Prompt: For the material that follows, return exactly the lines from the one with "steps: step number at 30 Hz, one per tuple" through the one with "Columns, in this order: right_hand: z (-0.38", both ends included.

Dataset:
|---|

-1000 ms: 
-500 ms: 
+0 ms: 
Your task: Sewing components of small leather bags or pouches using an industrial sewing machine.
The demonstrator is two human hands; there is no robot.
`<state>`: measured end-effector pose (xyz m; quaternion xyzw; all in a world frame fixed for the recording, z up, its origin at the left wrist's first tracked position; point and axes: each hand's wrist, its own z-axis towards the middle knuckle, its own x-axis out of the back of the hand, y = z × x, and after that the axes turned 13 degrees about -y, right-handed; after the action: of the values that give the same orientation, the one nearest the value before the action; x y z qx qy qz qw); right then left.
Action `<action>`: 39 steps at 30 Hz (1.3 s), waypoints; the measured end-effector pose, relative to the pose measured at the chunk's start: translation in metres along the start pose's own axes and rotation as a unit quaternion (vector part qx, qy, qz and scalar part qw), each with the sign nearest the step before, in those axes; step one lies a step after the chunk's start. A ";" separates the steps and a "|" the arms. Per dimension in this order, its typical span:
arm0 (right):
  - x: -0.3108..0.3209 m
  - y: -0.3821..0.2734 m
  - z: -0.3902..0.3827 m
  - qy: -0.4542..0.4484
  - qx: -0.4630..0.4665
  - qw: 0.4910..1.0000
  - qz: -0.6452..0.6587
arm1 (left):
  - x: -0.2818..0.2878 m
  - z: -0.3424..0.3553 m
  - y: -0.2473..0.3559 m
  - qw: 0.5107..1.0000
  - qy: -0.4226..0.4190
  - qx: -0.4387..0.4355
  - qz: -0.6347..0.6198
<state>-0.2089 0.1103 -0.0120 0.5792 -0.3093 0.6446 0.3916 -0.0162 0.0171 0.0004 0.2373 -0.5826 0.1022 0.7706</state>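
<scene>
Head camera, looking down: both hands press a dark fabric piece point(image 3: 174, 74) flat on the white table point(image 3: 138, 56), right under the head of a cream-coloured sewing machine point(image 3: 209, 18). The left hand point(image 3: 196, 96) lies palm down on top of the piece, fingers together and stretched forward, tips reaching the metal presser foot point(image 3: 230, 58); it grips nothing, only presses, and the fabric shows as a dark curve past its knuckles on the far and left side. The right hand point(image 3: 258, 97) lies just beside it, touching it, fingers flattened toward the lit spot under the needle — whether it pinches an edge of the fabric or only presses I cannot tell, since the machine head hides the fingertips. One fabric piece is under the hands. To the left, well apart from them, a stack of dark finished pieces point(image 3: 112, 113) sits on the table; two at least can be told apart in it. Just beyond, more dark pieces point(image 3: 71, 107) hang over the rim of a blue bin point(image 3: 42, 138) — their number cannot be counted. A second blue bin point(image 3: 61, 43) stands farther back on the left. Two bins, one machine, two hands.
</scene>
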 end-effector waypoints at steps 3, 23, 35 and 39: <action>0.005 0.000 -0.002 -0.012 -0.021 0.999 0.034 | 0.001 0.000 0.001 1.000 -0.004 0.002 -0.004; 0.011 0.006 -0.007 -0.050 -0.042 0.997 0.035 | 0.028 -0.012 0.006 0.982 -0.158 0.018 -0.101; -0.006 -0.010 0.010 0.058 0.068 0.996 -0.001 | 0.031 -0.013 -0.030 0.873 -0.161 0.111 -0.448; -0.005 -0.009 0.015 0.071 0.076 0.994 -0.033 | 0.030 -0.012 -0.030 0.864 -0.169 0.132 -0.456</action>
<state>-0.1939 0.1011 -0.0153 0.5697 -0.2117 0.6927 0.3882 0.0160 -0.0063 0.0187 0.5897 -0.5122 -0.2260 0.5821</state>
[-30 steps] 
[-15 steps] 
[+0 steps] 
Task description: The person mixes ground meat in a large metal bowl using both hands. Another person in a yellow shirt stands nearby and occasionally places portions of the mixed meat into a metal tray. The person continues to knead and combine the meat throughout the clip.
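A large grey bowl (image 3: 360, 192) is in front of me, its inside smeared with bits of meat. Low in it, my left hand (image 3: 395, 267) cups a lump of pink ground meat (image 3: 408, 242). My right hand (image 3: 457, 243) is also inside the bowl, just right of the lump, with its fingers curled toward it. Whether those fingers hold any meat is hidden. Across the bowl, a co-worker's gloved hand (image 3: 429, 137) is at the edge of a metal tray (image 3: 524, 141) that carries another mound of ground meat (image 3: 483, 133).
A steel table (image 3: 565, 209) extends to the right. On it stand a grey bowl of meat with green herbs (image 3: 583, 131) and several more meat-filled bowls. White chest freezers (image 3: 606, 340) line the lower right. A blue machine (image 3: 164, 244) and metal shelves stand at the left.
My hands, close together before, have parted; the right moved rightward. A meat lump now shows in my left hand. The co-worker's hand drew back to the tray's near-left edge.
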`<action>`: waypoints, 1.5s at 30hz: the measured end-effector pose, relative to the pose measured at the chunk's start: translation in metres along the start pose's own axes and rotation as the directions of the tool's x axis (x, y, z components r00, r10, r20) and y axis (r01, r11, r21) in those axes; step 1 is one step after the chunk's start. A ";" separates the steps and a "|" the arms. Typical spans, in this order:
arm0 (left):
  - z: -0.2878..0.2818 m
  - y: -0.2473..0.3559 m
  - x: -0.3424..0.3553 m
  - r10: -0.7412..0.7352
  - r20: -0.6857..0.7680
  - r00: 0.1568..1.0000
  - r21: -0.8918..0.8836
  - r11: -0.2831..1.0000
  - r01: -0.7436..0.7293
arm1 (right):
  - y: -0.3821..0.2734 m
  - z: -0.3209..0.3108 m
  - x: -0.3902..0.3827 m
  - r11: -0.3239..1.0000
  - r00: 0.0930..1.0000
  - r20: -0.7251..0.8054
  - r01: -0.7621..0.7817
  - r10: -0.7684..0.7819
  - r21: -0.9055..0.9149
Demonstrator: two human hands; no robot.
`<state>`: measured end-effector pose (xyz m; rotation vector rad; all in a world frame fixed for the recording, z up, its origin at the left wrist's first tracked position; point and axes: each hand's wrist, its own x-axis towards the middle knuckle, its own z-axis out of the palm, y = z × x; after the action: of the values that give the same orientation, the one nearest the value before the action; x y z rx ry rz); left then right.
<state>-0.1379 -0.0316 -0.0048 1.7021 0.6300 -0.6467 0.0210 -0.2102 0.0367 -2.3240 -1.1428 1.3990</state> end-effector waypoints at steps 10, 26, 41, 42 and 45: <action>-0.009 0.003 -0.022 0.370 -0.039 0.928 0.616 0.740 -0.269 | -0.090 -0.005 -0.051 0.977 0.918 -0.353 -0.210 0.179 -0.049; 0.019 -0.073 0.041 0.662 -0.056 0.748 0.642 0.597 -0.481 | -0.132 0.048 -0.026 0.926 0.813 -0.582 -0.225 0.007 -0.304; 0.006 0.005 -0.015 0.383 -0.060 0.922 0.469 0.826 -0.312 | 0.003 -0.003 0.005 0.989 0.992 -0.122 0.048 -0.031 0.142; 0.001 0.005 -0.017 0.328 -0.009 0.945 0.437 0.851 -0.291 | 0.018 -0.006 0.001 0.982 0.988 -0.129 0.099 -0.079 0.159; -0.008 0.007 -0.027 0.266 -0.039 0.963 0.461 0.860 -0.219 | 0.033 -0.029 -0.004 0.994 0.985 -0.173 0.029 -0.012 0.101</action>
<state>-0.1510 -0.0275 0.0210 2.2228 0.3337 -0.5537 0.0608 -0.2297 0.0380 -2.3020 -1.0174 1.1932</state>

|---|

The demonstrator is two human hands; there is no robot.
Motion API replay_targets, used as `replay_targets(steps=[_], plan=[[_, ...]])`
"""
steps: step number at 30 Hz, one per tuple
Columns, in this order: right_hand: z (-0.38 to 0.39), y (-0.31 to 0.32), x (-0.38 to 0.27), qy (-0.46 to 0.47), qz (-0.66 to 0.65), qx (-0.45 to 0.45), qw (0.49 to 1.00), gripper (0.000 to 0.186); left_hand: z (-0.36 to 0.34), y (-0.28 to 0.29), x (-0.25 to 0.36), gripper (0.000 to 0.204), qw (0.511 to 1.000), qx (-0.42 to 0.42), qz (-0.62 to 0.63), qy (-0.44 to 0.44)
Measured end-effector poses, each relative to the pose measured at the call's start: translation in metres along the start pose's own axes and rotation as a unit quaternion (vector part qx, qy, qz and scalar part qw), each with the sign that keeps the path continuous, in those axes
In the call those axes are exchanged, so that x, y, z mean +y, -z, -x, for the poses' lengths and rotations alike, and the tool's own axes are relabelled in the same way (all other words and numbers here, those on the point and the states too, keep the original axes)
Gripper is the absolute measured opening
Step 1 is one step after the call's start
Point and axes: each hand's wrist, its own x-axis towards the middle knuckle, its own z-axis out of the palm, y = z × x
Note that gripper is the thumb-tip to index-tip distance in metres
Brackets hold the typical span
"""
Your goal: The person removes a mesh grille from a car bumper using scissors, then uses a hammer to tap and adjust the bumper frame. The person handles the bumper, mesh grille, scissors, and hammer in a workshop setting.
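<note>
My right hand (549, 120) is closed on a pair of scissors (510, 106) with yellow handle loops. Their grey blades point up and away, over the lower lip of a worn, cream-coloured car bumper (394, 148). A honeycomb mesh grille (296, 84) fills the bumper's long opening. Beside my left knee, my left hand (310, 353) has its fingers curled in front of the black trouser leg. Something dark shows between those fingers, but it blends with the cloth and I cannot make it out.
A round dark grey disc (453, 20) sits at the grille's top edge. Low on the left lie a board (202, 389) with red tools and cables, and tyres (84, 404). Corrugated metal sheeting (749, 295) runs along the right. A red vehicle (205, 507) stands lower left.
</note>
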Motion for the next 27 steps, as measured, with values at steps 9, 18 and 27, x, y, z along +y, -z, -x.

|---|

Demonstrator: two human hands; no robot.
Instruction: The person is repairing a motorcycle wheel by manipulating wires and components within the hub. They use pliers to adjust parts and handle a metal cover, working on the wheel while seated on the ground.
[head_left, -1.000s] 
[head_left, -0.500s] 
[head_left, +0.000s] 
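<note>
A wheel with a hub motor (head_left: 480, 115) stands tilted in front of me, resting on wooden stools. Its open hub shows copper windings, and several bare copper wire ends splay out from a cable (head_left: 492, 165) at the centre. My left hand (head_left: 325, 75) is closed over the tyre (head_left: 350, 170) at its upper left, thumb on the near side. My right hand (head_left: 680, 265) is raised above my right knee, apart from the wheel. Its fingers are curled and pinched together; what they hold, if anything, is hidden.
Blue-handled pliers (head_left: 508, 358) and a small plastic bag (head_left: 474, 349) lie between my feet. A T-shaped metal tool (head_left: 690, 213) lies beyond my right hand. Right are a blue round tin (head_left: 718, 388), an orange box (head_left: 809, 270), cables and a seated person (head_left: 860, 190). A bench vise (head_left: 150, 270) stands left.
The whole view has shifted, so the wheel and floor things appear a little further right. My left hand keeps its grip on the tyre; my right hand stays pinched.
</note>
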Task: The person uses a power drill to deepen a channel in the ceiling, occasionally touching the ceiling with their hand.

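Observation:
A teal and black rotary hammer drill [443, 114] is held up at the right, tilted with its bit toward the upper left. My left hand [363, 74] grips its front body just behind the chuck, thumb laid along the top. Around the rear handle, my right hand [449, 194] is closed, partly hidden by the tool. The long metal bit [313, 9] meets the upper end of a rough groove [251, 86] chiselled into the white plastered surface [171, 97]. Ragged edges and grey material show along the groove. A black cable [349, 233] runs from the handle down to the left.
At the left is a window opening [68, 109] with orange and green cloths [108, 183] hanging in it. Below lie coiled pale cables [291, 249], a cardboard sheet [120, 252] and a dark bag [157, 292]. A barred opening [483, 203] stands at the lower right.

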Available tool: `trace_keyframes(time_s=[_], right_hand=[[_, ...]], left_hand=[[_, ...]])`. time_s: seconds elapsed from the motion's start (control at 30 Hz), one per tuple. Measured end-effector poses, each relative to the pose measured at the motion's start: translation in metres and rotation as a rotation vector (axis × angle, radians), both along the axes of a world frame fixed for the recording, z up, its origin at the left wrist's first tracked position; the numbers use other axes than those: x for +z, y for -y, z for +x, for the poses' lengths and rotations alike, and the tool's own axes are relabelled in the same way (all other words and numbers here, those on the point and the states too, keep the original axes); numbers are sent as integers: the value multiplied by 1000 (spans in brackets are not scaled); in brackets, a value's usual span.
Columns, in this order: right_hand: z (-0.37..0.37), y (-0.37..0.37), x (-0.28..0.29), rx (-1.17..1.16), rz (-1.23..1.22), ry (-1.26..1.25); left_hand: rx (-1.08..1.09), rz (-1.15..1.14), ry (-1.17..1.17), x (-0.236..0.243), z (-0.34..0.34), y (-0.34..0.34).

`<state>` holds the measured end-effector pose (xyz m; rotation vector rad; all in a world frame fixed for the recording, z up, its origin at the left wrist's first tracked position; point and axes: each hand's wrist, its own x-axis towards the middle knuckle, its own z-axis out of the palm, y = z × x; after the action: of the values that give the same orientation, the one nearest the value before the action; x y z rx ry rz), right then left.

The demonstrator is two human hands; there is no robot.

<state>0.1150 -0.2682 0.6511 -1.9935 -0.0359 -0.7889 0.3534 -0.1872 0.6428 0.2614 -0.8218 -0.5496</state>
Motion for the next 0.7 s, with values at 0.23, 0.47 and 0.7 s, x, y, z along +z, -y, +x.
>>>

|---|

The answer:
steps: step number at 30 Hz, one per tuple
Columns, in this order: right_hand: z (-0.38 to 0.39), y (-0.31 to 0.32), x (-0.38 to 0.27), qy (-0.46 to 0.47), qz (-0.66 to 0.65), qx (-0.45 to 0.45), qw (0.49 to 1.00), gripper (0.000 to 0.186); left_hand: z (-0.36 to 0.34), y (-0.28 to 0.29), x (-0.25 to 0.36), gripper (0.000 to 0.204), qw (0.511 to 1.000), qx (-0.42 to 0.42), qz (-0.62 to 0.63), qy (-0.44 to 0.44)

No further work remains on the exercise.